R training opportunities

Exploring Chi-square and correlation in R

This hands-on training is designed to familiarise you with the data analysis environment of the R programming. In this session, we will traverse into the realm of inferential statistics, beginning with correlation and reliability. We will present a brief conceptual overview and the R procedures for computing reliability and correlation (Pearson’s r, Spearman’s Rho and Kendall’s tau) in real world datasets.

You'll learn:

  • Obtain inferential statistics and assess data normality
  • Manipulate data and create graphs
  • Perform Chi-Square tests (Goodness of Fit test and Test of Independence)
  • Perform correlations on continuous and categorical data (Pearson’s r, Spearman’s Rho and Kendall’s tau)

Prerequisites:

This course assumes familiarity with R and RStudio. You should have a good understanding of R syntax and basic programming concepts, as well as familiarity with data manipulation (dplyr) and visualisation (ggplot2 package).

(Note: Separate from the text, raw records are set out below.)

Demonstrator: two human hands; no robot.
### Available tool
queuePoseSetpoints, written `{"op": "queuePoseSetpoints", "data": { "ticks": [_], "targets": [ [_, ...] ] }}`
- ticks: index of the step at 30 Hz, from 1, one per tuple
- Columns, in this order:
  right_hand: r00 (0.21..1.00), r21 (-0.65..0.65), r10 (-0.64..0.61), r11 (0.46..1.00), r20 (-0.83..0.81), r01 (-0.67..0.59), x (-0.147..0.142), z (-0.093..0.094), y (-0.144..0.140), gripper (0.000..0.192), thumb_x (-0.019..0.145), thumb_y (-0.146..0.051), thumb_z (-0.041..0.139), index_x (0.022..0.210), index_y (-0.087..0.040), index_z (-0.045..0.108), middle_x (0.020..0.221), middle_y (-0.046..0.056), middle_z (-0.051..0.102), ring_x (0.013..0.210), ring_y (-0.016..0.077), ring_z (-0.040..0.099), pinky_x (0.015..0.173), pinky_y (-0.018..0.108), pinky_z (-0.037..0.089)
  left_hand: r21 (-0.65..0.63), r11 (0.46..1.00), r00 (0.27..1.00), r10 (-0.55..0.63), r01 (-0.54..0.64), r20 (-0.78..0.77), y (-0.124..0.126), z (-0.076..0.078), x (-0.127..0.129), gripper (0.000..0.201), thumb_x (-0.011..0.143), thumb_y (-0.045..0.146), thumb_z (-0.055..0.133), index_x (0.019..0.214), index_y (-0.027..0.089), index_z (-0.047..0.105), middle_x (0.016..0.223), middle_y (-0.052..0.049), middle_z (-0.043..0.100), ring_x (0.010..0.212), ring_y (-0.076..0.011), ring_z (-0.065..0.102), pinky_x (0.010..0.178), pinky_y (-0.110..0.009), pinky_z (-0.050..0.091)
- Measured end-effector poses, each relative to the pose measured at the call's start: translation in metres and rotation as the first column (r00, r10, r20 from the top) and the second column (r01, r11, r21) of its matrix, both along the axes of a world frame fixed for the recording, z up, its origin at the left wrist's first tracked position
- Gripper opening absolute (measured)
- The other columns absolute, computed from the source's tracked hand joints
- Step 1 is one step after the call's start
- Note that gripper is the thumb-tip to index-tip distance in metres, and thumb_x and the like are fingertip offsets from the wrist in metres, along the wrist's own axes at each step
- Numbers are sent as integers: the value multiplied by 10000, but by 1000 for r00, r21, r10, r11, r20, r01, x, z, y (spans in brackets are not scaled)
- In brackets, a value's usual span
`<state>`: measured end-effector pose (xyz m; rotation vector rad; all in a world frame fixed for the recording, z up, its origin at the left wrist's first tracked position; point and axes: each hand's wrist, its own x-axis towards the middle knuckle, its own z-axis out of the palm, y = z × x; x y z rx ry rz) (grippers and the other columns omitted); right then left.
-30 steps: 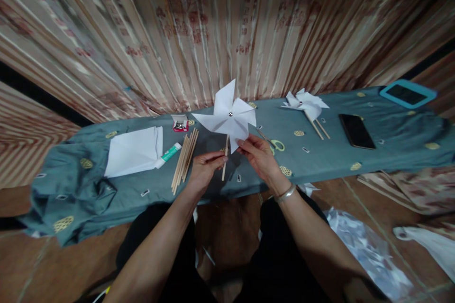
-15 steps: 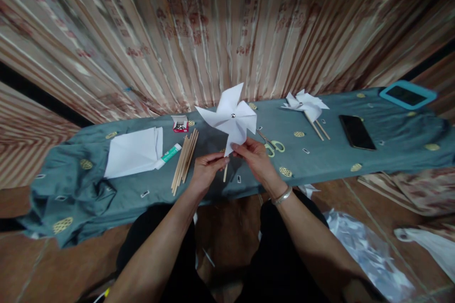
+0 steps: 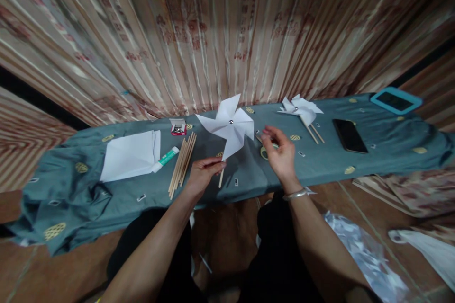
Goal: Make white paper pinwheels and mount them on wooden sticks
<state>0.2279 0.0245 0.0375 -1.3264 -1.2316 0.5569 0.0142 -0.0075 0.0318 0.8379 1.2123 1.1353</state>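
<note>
A white paper pinwheel (image 3: 237,128) with a silver pin at its centre stands upright on a thin wooden stick. My left hand (image 3: 205,173) is closed round that stick just below the paper blades. Off to the right of the pinwheel, my right hand (image 3: 280,154) is open and holds nothing, thumb and fingers apart and slightly bent. Beneath it lie the scissors with pale green handles (image 3: 263,153), partly hidden by the fingers.
White paper sheets (image 3: 128,156), a glue stick (image 3: 166,159), wooden sticks (image 3: 183,163) and a red box of pins (image 3: 178,128) lie left. Finished pinwheels (image 3: 304,110), a black phone (image 3: 350,135) and a blue-framed tablet (image 3: 396,100) lie right. A plastic bag (image 3: 366,255) of paper scraps sits below.
My right hand has let go of the pinwheel's blade and moved right, over the scissors. My left hand still grips the stick. The view has shifted slightly.
</note>
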Motion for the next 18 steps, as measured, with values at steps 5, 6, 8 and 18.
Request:
{"op": "queuePoseSetpoints", "data": {
  "ticks": [5,6,8,18],
  "targets": [
    [973,-17,126,991,-192,-132,0,-12,11,414,759,-412,714,1117,-209,667,1109,104,731,1031,235,668,969,416,487,-35,998,999,-52,52,0,-2,-1,2,355,401,365,914,672,174,786,612,-25,704,556,-89,523,569,-228,427],
    [966,-25,130,990,-222,-139,-2,-13,12,402,744,-416,721,1084,-208,677,1064,96,743,998,233,679,952,414,497,-40,998,999,-53,53,3,-2,-1,2,356,396,365,914,668,175,785,612,-25,705,555,-90,524,568,-228,427],
    [956,-36,130,989,-262,-144,-6,-13,12,361,716,-421,732,1008,-211,697,967,71,761,915,223,696,892,395,523,-42,998,999,-52,53,6,-2,0,3,354,393,361,912,666,176,784,620,-29,711,560,-94,529,571,-233,432],
    [888,-47,213,966,-407,-254,-19,-10,4,296,655,-417,794,880,-238,725,747,-7,742,728,167,683,751,311,533,14,1000,999,-22,22,-33,-1,-2,1,287,458,299,877,701,174,791,672,-41,732,588,-115,563,607,-258,471]
  ]
}}
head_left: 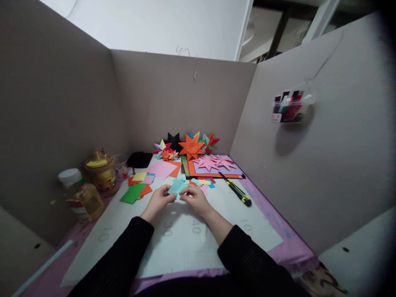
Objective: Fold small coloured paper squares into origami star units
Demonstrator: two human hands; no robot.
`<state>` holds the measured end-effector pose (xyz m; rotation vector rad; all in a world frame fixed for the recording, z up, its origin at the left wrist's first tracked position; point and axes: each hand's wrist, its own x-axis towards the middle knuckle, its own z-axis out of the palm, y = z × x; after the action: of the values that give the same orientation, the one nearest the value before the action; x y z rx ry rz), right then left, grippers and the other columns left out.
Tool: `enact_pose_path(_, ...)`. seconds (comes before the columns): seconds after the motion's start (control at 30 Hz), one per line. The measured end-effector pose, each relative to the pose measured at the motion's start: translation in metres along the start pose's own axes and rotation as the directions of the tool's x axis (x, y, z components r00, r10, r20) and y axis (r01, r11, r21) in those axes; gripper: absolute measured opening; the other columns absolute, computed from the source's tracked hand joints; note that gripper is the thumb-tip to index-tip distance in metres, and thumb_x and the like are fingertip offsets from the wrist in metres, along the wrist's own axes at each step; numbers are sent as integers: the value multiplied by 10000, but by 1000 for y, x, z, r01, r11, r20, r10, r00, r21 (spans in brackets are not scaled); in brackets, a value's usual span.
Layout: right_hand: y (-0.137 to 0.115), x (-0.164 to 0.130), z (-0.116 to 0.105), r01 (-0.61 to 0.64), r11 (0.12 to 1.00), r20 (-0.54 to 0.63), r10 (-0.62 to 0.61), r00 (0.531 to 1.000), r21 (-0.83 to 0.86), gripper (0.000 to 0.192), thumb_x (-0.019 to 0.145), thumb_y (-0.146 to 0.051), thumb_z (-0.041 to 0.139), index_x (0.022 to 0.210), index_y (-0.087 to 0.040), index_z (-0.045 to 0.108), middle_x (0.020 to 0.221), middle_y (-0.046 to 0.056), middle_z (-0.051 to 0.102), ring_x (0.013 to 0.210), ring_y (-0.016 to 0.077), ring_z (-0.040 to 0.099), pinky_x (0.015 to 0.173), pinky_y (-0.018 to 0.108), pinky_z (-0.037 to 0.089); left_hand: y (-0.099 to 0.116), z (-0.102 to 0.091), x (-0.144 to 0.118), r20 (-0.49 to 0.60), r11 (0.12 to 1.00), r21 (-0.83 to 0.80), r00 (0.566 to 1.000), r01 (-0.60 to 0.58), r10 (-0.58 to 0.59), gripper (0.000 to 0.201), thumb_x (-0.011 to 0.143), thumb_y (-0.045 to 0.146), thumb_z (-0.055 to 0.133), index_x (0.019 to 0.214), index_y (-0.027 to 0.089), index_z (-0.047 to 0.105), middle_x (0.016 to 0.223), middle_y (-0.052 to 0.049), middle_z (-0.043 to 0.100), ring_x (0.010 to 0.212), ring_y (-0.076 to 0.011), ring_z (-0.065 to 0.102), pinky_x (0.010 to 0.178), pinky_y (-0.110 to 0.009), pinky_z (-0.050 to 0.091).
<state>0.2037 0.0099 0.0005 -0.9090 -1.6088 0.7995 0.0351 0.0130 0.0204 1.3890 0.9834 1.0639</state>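
Note:
A small light-blue piece of paper [177, 186] is held up over the white sheet, pinched from both sides. My left hand [159, 199] is closed on its left edge, thumb in front. On the right edge, my right hand [196, 199] grips it with thumb and fingertips. Some creases seem to show on the paper, but its exact fold is too small to make out. Just behind my hands lie small coloured paper squares [204, 182]. Left of them are a green paper [133, 194] and a yellow square [139, 176].
A yellow-black utility knife [236, 190] lies to the right. Folded paper stars, including a large orange star [192, 145], stand at the back beside pink stars [206, 162]. A bottle [82, 197] and a brown tub [102, 173] stand left. Grey panels [182, 99] enclose the table.

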Motion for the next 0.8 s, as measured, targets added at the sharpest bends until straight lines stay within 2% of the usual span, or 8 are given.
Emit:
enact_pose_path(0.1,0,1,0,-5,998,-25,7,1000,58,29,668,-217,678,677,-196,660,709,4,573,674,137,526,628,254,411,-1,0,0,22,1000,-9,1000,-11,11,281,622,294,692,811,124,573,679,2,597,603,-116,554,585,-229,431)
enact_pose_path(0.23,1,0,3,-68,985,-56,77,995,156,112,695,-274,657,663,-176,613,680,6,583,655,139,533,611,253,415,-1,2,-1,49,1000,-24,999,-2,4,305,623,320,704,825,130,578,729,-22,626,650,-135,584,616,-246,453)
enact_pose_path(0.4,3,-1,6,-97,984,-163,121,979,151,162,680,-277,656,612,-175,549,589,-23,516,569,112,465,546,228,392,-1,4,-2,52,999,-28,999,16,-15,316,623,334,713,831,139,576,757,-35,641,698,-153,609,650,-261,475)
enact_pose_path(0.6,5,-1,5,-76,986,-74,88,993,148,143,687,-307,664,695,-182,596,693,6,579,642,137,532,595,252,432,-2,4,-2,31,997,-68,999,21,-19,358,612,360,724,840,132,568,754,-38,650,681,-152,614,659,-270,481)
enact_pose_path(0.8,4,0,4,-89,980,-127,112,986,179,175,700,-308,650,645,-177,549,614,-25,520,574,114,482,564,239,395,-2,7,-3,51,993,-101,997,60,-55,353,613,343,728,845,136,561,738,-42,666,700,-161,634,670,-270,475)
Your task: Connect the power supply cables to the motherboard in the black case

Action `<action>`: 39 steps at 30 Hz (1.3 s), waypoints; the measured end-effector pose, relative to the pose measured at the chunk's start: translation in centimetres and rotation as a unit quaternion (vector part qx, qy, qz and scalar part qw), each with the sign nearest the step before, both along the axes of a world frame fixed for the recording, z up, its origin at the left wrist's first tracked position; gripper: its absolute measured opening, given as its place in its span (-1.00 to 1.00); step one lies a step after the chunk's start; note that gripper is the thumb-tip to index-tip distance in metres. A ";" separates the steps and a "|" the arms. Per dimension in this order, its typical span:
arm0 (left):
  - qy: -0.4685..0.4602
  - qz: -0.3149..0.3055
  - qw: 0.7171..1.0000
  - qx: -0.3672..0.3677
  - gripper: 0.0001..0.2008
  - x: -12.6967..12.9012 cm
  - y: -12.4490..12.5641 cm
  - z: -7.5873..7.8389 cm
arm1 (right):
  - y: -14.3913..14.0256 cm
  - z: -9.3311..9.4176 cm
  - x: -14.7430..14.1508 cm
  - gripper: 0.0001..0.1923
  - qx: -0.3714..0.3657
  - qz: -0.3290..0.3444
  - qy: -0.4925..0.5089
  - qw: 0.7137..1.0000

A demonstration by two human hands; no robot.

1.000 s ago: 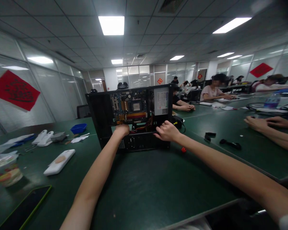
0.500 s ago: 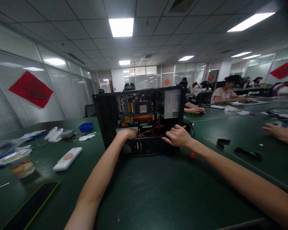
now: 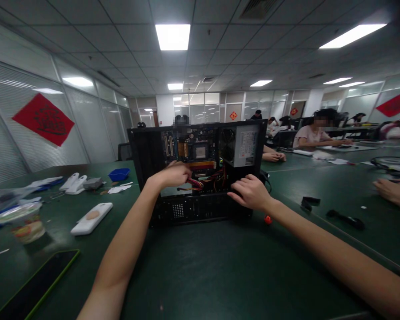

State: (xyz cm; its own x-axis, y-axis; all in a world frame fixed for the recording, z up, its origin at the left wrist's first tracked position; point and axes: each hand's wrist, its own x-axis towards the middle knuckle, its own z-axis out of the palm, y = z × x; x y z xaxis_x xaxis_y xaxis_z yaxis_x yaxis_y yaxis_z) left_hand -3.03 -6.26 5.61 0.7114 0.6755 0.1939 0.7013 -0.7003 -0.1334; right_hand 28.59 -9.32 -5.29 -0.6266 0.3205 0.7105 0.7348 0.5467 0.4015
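A black computer case (image 3: 200,209) stands on the green table in front of me, its open side facing me. Inside it are a motherboard (image 3: 178,149) and, at the upper right, a silver power supply (image 3: 245,144). My left hand (image 3: 173,174) reaches into the case below the motherboard, its fingers closed on a bundle of coloured power cables (image 3: 196,183). The fingertips are partly hidden. At the lower right of the case, my right hand (image 3: 251,192) has its fingers curled over the case's edge.
To the left are a white power bank (image 3: 92,218), a phone (image 3: 36,284), a plastic cup (image 3: 26,224) and a blue tray (image 3: 119,174). A small red ball-like object (image 3: 268,219) and black straps (image 3: 345,219) lie right. Other people's hands (image 3: 391,193) rest further right.
My left hand has risen out of the lower bay, lifting the cables into clearer view. The case has turned or tilted slightly; my right hand stays at its edge.
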 end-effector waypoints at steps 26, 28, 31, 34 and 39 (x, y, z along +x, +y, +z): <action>-0.222 -0.131 0.966 0.023 -0.32 0.2 -8.6 3.8 | -6.0 12.9 -6.3 -0.59 -0.506 0.220 0.243 0.798; -0.222 -0.131 0.966 -0.014 -0.25 0.2 -8.7 3.7 | -5.8 12.9 -6.2 -0.61 -0.507 0.225 0.247 0.795; -0.219 -0.136 0.965 -0.047 -0.19 0.2 -8.4 3.5 | -5.8 12.8 -6.4 -0.64 -0.506 0.227 0.248 0.794; -0.233 -0.140 0.961 -0.039 -0.30 0.3 -7.9 3.3 | -6.2 12.9 -6.6 -0.66 -0.510 0.232 0.242 0.793; -0.250 -0.138 0.958 0.000 -0.40 0.3 -7.9 3.3 | -6.9 12.9 -7.0 -0.64 -0.501 0.231 0.241 0.799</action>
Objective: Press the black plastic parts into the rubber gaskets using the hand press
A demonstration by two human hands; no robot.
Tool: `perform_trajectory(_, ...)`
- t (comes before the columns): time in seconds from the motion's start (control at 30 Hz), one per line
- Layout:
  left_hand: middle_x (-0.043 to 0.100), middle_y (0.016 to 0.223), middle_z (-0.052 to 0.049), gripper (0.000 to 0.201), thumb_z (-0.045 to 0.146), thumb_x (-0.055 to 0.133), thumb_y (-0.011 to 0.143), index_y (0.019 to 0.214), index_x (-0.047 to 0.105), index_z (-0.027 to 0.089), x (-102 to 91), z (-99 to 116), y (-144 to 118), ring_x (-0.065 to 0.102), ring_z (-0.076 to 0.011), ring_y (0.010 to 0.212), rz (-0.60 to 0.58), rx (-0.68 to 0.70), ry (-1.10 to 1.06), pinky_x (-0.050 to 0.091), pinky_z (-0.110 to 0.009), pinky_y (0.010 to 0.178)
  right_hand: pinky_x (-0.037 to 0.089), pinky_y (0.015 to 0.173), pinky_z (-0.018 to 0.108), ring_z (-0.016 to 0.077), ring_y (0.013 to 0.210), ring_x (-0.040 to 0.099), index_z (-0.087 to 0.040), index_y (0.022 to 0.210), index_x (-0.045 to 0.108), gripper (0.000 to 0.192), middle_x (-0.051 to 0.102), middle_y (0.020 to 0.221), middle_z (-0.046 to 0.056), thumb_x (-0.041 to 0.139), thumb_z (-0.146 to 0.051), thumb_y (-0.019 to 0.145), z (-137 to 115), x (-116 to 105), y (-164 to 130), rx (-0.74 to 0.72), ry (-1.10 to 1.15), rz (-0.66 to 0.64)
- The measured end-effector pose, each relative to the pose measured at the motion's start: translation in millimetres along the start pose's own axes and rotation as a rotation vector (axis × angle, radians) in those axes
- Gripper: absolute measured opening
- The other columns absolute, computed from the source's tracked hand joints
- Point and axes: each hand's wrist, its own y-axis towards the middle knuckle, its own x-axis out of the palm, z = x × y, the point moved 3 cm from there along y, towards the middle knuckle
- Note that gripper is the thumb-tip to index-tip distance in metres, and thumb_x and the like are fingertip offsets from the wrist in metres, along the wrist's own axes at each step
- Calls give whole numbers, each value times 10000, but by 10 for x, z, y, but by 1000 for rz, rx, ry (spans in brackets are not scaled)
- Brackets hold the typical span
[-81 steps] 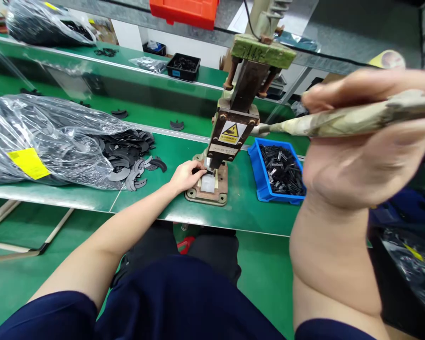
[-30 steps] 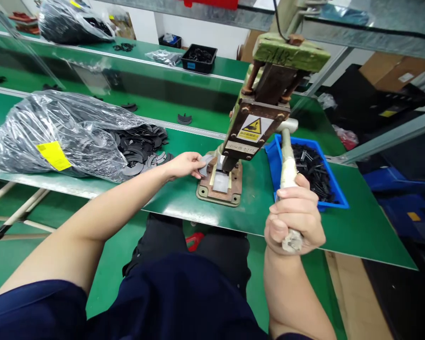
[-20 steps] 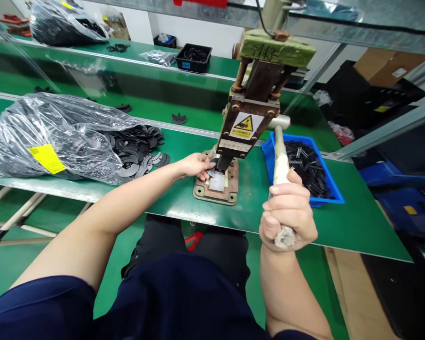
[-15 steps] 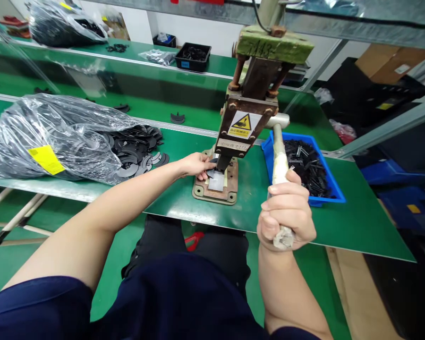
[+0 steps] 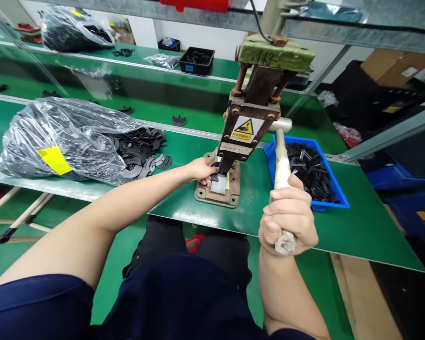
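Note:
My left hand (image 5: 202,170) pinches a dark curved plastic piece (image 5: 215,166) beneath the ram (image 5: 226,164) of a hand press (image 5: 245,123). A pale metal plate (image 5: 218,185) lies on the press base (image 5: 201,194), just in front of those fingers. Wrapped in tape, the press lever (image 5: 282,172) is gripped by my right hand (image 5: 289,215), its fingers closed round the lower end. How the piece sits under the ram is partly hidden by my fingers.
Left on the green bench (image 5: 177,200), a clear plastic bag (image 5: 63,137) spills dark curved pieces (image 5: 141,151). A blue bin (image 5: 331,204) of small black parts stands right of the press. Behind, a black tray (image 5: 197,71) sits on a raised shelf.
The view has shifted slightly, so the bench scene sits a little further right. The curved piece shows at a different angle under the ram. My right hand keeps hold of the lever.

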Motion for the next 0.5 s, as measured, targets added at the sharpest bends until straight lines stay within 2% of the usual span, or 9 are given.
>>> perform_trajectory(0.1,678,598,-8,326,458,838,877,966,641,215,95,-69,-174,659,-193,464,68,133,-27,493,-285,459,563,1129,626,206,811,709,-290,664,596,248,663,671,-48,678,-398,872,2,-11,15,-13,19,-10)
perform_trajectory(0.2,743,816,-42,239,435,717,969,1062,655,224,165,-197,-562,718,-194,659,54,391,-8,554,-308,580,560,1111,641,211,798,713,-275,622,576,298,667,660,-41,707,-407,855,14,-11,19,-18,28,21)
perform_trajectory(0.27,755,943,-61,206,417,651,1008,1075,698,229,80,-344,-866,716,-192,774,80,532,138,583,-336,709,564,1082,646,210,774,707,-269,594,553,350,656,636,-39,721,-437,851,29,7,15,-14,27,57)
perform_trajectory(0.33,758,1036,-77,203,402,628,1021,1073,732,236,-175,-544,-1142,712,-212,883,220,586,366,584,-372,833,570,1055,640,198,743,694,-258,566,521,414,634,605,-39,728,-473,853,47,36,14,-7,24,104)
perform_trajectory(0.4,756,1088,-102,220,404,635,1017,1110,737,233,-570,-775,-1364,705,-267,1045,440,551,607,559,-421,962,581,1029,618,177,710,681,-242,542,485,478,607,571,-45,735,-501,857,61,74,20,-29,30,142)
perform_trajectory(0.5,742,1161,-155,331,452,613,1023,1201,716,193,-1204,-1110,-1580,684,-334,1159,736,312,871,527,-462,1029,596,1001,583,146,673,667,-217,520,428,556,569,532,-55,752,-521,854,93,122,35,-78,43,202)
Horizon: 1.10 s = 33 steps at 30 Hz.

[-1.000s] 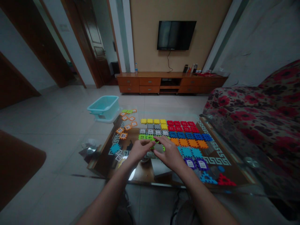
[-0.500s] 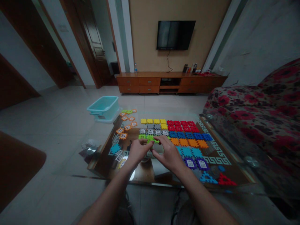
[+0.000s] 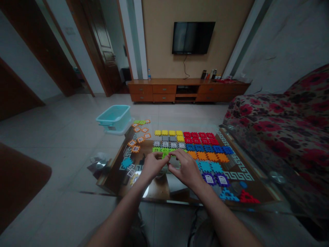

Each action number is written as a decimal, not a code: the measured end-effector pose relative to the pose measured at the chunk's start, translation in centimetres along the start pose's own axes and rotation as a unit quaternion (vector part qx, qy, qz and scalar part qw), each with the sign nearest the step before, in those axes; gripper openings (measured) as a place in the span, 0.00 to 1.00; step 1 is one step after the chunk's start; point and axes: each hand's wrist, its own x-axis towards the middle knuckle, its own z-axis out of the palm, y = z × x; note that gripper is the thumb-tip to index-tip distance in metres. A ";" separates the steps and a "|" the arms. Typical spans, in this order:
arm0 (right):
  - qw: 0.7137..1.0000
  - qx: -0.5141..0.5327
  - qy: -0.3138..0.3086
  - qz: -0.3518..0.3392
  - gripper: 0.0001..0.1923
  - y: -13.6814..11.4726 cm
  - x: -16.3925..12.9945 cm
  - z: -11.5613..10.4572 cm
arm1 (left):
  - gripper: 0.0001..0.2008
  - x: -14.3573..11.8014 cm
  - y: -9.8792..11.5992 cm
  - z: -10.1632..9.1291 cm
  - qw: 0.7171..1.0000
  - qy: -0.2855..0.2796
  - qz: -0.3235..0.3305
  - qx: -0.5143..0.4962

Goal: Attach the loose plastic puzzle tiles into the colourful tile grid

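My left hand (image 3: pixel 153 167) and my right hand (image 3: pixel 186 167) meet over the middle of the glass table, fingertips almost touching. Pinched between them is a light green interlocking tile (image 3: pixel 166 154) with toothed edges, mostly covered by my fingers. Just beyond lies a row of light green tiles (image 3: pixel 156 150). Behind that come white-and-grey window tiles (image 3: pixel 165 144), then grey tiles (image 3: pixel 172 138) and yellow tiles (image 3: pixel 165 132). To the right of my right hand are orange tiles (image 3: pixel 211 156), light blue tiles (image 3: pixel 205 166) and purple window tiles (image 3: pixel 222 179).
Red tiles (image 3: pixel 200 138) and dark blue tiles (image 3: pixel 208 148) fill the table's far right. Loose orange window tiles (image 3: pixel 135 149) and a blue tile (image 3: pixel 126 163) lie left. Triangles, blue (image 3: pixel 228 195) and red (image 3: pixel 248 196), sit near the front. A turquoise bin (image 3: pixel 114 117) stands beyond the left corner.
My fingertips have drawn closer together around the light green tile, and less of it shows. The laid-out tiles keep their places; the view has shifted very slightly.
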 end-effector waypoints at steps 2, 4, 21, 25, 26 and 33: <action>1.000 0.001 0.007 0.000 0.14 0.1 0.0 -0.1 | 0.23 0.0 -0.1 0.1 0.999 -0.026 -0.005 -0.032; 1.000 0.010 0.016 0.004 0.13 0.3 0.1 -0.1 | 0.18 0.1 -0.2 0.2 0.995 -0.056 -0.015 -0.077; 0.857 0.436 0.087 0.262 0.22 2.3 1.6 -1.8 | 0.21 -0.2 1.7 -1.4 0.950 -0.161 0.028 -0.268; 0.820 0.487 0.092 0.287 0.22 2.5 1.6 -1.4 | 0.21 -0.1 1.3 -1.3 0.960 -0.153 0.071 -0.222; 0.818 0.490 0.090 0.288 0.21 2.5 1.6 -1.3 | 0.21 -0.1 1.2 -1.3 0.962 -0.149 0.077 -0.216; 0.812 0.484 0.078 0.319 0.23 2.7 1.5 -1.0 | 0.20 0.1 1.1 -1.3 0.962 -0.137 0.083 -0.221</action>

Please consider attending Intersect’s following courses to get up to speed: Learn to Program: R Data Manipulation and Visualisation in R 

Tuesday 14 November, 9.30 am to 12.30 pm: Register here.

Traversing t tests in R

The primary goal of this workshop is to familiarise you with basic statistical concepts in R from reading in and manipulating data, checking assumptions, statistical tests and visualisations. This is not an advanced statistics course, but is instead designed to gently introduce you to statistical comparisons and hypothesis testing in R.

You'll learn:

  • Read in and manipulate data
  • Check assumptions of t tests
  • Perform one-sample t tests
  • Perform two-sample t tests (Independent-samples, Paired-samples)
  • Perform nonparametric t tests (One-sample Wilcoxon Signed Rank test, Independent-samples Mann-Whitney U test)

Prerequisites:

This course assumes familiarity with R and RStudio. You should have a good understanding of R syntax and basic programming concepts. Please consider attending Intersect’s following courses to get up to speed: Learn to Program: R Data Manipulation and Visualisation in R 

Wednesday 15 November 9.30 am to 12.30 pm: Register here.

Exploring ANOVAs in R

This half-day course covers one and two-way Analyses of Variance (ANOVA) and their non-parametric counterparts in R. To better understand the tests, assumptions and associated concepts, we will be using a dataset containing the Mathematics scores of secondary students. This dataset also includes information regarding their mother’s and father’s jobs and education levels, the number of hours dedicated to study, and time spent commuting to and from school. Lifestyle information about alcohol consumption habits, whether the students have quality relationships with their families and whether they have free time after school is included in this dataset.

You'll learn:

  • Basic statistical theory behind ANOVAs
  • How to check that the data meets the assumptions
  • One-way ANOVA in R and post-hoc analysis
  • Two-way ANOVA plus interaction effects and post-hoc analysis
  • Non-parametric alternatives to one and two-way ANOVA

Prerequisites:

This course assumes an intermediate level of programming proficiency, plus familiarity with the syntax and functions of the dplyr and ggplot2 packages. Experience navigating the RStudio integrated development environment (IDE) is also required.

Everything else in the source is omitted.